Yes, this is slightly off topic, but only a tiny bit.

In principle, the idea of being able to bump into people at conferences seems appealing and accessible to all, but it can be very hard for some of us to build up the courage to speak to those whom we hold in such high regard, Jonathan.

TypeCon2002 is going to be my first conference, and while I may seem fairly confident on the web or via email, it is a different matter altogether in person. Shyness and a lack of confidence carries the risk of being misconstrued as aloofness and arrogance unfortunately.

So, maybe I could suggest that some of us on Typophile who are travelling to Toronto for TypeCon2002 arrange to meet up for a drink, break some ice and get to know eachother a bit better?

Just a thought :)

Diner's picture

Ahh David!

Glad you are coming! I think you'll enjoy it lots and lots! I would have been there this year but my son is due the day Typecon starts. . . . the wife just won't let me get away for it :D

Anyhow, to your point about meeting people that you only know by name and work. You have no reason to psych yourself out about approaching personal idols of typography.

Chances are you'll both look at eachothers nametag and instantly know who one another is. It's actually quite fun!
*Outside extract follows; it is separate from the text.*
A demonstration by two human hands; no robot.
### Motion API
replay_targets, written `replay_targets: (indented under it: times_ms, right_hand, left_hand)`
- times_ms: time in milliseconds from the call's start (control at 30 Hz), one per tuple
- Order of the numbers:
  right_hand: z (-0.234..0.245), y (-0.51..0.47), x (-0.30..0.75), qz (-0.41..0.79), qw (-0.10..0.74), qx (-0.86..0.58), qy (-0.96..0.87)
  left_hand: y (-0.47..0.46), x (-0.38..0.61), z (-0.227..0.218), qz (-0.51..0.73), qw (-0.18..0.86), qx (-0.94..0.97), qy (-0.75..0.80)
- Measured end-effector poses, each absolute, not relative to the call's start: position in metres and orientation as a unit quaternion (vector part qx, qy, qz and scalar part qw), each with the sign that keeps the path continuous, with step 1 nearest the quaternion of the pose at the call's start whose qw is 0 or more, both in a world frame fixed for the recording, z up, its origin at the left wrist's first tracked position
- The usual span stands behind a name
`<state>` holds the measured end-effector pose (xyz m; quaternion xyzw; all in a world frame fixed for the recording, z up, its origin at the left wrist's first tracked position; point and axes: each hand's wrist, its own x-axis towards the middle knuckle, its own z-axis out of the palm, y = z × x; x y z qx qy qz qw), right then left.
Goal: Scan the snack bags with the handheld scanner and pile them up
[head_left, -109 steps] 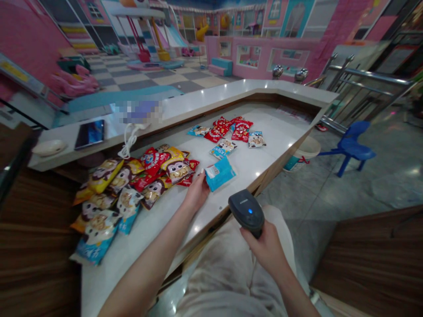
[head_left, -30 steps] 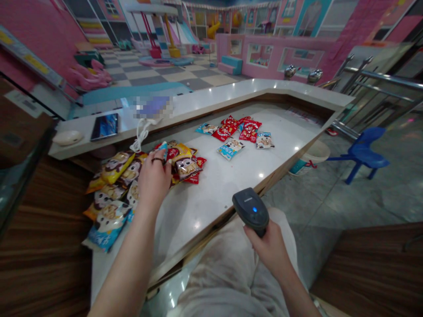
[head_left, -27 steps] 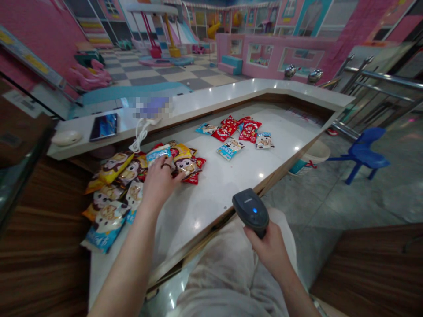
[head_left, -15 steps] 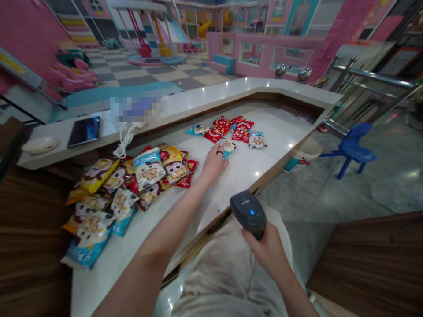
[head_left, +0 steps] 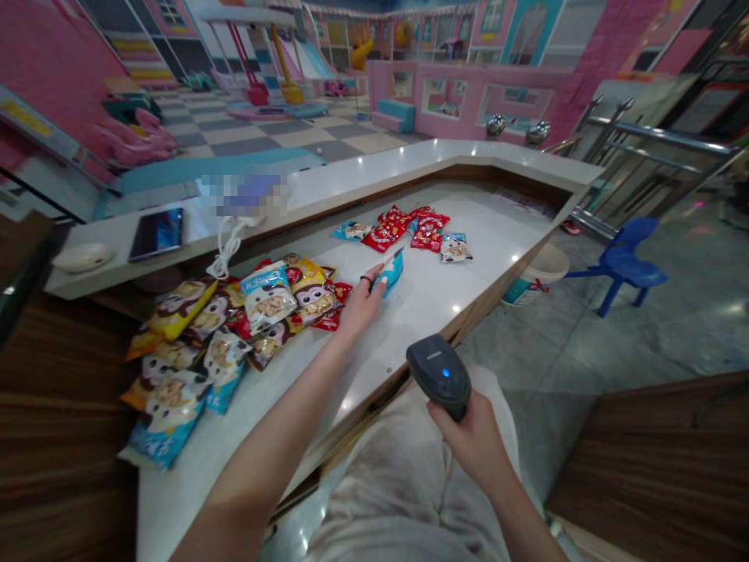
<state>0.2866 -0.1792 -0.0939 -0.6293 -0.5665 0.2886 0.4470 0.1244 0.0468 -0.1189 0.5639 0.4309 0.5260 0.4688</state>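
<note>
My left hand (head_left: 363, 300) is closed on the near edge of a blue snack bag (head_left: 391, 272), which stands tilted over the white counter (head_left: 433, 304). My right hand (head_left: 477, 433) grips a dark barcode scanner (head_left: 438, 373) by its handle, above my lap; a blue light glows on its top. Beyond the left hand lie several red snack bags (head_left: 430, 232), with a small blue-and-white bag (head_left: 352, 230) to their left and a white cow-print bag (head_left: 456, 247) to their right. Left of my forearm is a heap of yellow, brown and blue snack bags (head_left: 266, 297).
A raised ledge (head_left: 363, 176) along the counter's far side carries a dark tablet (head_left: 157, 233), a white dish (head_left: 83, 257) and a white cable (head_left: 227, 248). On the floor to the right stand a bucket (head_left: 541, 273) and a blue child's chair (head_left: 632, 254).
The left hand has gone from lying over the blue-and-white bag to gripping it, lifting it on edge and drawing it slightly nearer. The scanner stays put in the right hand.
</note>
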Motion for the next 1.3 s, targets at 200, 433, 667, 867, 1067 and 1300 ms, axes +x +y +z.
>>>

People are suprisingly approachable and for the most part wouldn't have gone to the conference if they too weren't intersted in "getting out from behind the monitor" to meet the world!

Bring some of that good UK lager, you'll be making friends before you know it!

Stuart :D

anonymous's picture

If you are looking for something a little less "official"

hoefler's picture

> you get to ask questions of the notably illustrious members
> (as opposed to just listening to them)

Everyone's welcome to participate in ATypI, members or not. There's no distinction, and frankly there are quite a few illustrious long-time attendees who aren't members. So come to Rome!

hoefler's picture

> you can't ask questions to a collection of experts during the conference

I've been going to ATypI since 1989, and this really hasn't been my experience. At my first ATypI, I met Mike Parker at dinner, Erik Spiekermann at a cocktail party, Erik and Just at my hotel, and John Dreyfus en route to Adrian Frutiger's house.

I certainly wouldn't recommend using the question and answer session after someone's lecture to discuss personal business, nor is it a good idea to buttonhole anyone without warning, but this has less to do with ATypI than with good manners. I've enjoyed meeting a lot of people at ATypI over the years, and I'd recommend the conference to anyone interested in type.